Judging the Judge: A Candid Conversation
Between Judge Alex Kozinski and Professors Ronald Collins and David Skover on
Appellate Judging and the Politics of Law
At
Ninth Circuit Court of Appeals, 125 South Grand Avenue, Pasadena
Registration
not yet open. CLE credit offered.
In their latest book, The Judge: 26
Machiavellian Lessons (Oxford University Press, 2017), Professors
Collins and Skover raise a provocative question: What flows from the
proposition that law is politics, or that Supreme Court decision-making in
controversial cases is greatly influenced by partisan beliefs? That is, ever more people (in and outside of the law) believe that
judicial power is a form of political power. If so, what then? The answer: the
maximization of judicial power, which is where Machiavelli comes in by way of
the 26 power-maxims urged by the authors. And appropriately so because today
both liberals and conservatives routinely criticize their ideological opponents
on the bench for acting politically. Some legal experts even posit the
impossibility of apolitical judges. It is against this conceptual backdrop that
Judge Kozinski will engage the authors in a spirited dialogue about partisan
politics and the art of appellate judging, primarily at the Supreme Court
level. (Q&A afterwards)
Panelists:
Judge
Alex Kozinski, United States Court of Appeals for the Ninth Circuit.
Professor
Ronald Collins at the University of Washington Law School
Professor
David Skover at Seattle University School of Law
- Tuesday, November 14, 2017, 4:30-6:00 p.m.

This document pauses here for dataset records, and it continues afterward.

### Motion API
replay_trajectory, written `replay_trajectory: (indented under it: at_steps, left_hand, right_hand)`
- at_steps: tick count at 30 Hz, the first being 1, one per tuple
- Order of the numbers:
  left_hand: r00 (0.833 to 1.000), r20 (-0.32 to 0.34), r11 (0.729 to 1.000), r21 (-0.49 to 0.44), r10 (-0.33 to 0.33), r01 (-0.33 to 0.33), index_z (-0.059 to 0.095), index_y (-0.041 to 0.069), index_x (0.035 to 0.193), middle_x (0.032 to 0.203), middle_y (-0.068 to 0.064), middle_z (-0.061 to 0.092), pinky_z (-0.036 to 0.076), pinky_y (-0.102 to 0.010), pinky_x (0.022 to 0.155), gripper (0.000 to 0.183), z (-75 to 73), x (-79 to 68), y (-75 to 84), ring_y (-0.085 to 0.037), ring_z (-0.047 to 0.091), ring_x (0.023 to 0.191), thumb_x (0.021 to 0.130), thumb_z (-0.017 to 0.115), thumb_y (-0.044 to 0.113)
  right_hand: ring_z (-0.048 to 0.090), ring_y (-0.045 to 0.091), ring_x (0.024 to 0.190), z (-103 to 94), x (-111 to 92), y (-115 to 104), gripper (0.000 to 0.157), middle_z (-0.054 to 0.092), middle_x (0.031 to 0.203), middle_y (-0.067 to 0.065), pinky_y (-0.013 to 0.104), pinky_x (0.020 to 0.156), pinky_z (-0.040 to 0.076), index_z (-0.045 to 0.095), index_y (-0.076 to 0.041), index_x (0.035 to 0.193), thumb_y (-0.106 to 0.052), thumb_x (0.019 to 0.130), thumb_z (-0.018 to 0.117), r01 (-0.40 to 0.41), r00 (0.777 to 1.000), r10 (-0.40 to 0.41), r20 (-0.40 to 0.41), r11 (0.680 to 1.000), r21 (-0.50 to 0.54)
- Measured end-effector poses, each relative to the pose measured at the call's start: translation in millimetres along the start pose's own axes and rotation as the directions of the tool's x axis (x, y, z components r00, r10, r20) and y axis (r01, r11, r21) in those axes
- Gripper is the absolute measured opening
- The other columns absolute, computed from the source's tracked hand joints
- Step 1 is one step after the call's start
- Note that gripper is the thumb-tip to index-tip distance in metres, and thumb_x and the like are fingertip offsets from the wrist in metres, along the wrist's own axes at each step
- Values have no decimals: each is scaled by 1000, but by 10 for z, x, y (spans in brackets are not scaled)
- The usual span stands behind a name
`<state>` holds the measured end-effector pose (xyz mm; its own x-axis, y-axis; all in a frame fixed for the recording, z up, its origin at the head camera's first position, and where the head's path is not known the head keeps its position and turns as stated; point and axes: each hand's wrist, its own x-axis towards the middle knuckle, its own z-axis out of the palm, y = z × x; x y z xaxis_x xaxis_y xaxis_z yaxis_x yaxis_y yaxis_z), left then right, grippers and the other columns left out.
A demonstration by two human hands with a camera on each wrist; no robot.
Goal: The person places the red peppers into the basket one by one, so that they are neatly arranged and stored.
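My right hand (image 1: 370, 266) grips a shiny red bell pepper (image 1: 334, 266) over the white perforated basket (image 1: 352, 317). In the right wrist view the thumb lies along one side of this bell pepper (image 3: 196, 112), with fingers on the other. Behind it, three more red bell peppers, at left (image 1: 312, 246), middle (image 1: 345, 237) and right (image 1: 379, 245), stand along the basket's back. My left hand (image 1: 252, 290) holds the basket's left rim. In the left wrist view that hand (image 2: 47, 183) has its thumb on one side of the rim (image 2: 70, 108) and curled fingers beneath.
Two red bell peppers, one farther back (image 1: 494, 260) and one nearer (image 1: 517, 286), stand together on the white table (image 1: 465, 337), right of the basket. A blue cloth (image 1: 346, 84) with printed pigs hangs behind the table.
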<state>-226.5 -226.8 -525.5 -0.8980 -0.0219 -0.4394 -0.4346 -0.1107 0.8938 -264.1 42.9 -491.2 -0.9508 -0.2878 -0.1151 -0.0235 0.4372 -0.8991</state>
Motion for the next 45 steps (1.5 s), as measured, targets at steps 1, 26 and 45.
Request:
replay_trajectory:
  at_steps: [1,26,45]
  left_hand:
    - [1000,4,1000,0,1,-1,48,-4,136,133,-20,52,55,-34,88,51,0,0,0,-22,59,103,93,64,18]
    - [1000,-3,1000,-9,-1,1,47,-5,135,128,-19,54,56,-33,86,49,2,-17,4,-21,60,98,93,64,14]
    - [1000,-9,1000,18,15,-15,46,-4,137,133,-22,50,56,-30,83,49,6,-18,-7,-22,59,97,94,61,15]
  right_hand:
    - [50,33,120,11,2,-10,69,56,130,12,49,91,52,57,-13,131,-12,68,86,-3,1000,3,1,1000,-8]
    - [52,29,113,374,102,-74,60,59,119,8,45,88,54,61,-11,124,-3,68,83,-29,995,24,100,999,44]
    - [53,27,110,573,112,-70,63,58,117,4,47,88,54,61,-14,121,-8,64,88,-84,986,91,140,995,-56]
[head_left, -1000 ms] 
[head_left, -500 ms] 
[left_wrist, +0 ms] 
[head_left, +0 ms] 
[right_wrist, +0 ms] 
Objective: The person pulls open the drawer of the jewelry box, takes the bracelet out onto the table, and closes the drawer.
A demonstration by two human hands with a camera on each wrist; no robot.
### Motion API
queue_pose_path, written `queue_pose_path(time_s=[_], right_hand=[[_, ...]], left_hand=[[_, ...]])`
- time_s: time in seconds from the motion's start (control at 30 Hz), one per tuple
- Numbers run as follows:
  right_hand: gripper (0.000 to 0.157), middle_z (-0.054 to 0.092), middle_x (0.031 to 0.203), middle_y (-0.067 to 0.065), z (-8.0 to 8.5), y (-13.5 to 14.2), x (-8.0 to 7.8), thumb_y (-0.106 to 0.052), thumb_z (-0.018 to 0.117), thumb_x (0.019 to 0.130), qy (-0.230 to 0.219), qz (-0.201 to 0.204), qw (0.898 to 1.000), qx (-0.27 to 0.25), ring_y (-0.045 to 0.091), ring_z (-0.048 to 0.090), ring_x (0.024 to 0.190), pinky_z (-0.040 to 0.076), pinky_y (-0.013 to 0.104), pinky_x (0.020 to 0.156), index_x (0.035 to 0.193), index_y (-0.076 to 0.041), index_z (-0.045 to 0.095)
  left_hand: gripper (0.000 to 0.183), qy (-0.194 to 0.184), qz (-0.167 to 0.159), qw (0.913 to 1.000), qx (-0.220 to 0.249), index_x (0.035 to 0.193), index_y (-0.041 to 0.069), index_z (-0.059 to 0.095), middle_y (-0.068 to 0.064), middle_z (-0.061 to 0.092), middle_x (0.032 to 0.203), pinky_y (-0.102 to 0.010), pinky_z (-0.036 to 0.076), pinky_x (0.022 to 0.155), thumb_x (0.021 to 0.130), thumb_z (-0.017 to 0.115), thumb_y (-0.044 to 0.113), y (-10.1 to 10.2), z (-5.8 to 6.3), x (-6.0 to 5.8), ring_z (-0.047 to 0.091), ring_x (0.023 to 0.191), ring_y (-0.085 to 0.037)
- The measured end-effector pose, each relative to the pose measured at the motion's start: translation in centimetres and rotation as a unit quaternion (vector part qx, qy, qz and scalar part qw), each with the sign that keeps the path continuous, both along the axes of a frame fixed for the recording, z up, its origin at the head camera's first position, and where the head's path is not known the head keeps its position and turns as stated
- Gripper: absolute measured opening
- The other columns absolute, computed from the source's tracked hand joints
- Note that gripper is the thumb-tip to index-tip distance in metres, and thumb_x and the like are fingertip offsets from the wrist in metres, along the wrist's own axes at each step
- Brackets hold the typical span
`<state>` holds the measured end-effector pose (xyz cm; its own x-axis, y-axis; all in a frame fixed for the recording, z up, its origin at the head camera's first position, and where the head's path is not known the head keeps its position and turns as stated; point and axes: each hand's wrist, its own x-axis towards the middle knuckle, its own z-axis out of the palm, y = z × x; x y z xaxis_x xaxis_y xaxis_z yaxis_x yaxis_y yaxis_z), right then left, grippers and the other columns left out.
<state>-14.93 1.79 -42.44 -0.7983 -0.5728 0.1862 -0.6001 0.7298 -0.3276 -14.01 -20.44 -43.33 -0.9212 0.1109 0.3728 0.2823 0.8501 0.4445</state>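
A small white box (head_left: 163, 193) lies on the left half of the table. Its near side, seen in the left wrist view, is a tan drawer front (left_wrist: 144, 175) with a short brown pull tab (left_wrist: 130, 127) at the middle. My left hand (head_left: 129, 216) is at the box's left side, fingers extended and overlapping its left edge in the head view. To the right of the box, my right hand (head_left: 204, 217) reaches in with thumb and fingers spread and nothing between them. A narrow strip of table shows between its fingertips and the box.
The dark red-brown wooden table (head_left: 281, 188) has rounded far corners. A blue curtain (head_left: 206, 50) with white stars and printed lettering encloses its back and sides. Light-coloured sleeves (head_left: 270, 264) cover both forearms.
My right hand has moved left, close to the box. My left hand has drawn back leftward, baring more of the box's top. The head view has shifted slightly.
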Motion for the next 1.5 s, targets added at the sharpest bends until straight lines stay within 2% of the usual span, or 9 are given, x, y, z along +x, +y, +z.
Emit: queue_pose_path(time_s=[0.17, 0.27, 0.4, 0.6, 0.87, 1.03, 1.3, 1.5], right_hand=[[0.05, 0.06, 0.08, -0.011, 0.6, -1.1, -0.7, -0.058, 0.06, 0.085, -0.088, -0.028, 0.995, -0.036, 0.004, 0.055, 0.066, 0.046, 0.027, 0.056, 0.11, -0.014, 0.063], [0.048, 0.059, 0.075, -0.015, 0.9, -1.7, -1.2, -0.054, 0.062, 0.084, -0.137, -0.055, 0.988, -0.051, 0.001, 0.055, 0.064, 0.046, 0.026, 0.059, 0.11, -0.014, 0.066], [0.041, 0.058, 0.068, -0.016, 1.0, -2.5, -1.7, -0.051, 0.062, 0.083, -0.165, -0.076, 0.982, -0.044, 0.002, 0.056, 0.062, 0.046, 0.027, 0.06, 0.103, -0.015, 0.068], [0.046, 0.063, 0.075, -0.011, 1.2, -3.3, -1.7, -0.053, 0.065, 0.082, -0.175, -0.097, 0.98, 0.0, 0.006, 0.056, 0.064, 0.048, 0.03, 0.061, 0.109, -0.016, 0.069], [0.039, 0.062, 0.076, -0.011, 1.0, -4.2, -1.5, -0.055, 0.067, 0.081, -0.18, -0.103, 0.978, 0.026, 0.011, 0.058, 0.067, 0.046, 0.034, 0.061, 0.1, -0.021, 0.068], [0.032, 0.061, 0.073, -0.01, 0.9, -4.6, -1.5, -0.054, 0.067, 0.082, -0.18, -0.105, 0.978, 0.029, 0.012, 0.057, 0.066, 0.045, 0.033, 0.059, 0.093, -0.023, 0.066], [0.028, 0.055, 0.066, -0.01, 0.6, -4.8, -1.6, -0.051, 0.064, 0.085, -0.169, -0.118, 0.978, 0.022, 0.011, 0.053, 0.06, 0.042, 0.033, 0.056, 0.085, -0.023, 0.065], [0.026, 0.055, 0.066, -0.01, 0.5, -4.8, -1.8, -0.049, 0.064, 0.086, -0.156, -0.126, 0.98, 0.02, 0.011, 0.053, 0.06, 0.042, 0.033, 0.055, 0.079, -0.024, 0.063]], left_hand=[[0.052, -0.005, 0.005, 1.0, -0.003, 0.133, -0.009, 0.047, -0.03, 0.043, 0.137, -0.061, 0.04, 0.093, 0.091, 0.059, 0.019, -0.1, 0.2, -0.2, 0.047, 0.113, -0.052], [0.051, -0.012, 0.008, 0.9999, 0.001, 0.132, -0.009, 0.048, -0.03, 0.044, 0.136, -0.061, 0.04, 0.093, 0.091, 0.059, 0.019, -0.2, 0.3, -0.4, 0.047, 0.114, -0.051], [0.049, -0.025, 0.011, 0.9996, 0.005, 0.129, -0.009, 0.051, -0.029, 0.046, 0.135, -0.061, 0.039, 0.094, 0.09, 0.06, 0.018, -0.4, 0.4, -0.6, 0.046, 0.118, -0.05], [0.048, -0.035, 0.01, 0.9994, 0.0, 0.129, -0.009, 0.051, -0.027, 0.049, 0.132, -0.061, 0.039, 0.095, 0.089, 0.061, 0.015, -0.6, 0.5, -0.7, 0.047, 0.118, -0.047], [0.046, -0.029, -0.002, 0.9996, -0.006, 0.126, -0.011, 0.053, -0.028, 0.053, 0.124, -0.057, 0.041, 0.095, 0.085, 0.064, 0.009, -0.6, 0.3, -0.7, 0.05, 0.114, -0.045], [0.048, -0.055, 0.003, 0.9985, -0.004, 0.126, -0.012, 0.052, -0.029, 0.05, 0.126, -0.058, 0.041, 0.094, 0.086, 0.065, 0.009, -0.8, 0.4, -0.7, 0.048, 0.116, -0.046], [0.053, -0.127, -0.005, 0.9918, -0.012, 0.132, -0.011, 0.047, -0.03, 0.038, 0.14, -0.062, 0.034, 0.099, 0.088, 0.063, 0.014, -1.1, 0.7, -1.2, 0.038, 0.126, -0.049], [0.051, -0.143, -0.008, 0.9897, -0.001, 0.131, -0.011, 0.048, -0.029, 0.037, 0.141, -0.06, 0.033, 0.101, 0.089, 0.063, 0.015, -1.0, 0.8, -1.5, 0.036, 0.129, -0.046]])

Dispositions: Getting What You Really
Want
At
Ronald Reagan State Building, Employee Lounge.
Registration
not yet open. CLE credit offered.
The dispositional language controls the
appellate outcome and all proceedings on remand, but most appellate
briefs overlook it. An appellate justice and an appellate court
attorney will explain civil and criminal dispositional options and offer
sample language. The presentation will equip attorneys to request
precise dispositional
language that best serves their client in order
to maximize wins, control
losses, and minimize time and expense in
proceedings on remand. Is
an unqualified reversal (and a new trial)
really best for the client? Or
would reversal with directions for limited proceedings on remand be better? Or is it possible to get a reversal
directing the final disposition?
Or will the court modify and affirm the
judgment with no further trial court hearing on remand? Can the disposition
include restitution for losses caused by the erroneous judgment or
order? This course will answer these questions and prepare
practitioners to ask for what they
really want on appeal.
Panelists:
Justice
Martin Tangeman, Court of Appeal, 2d Dist., Div.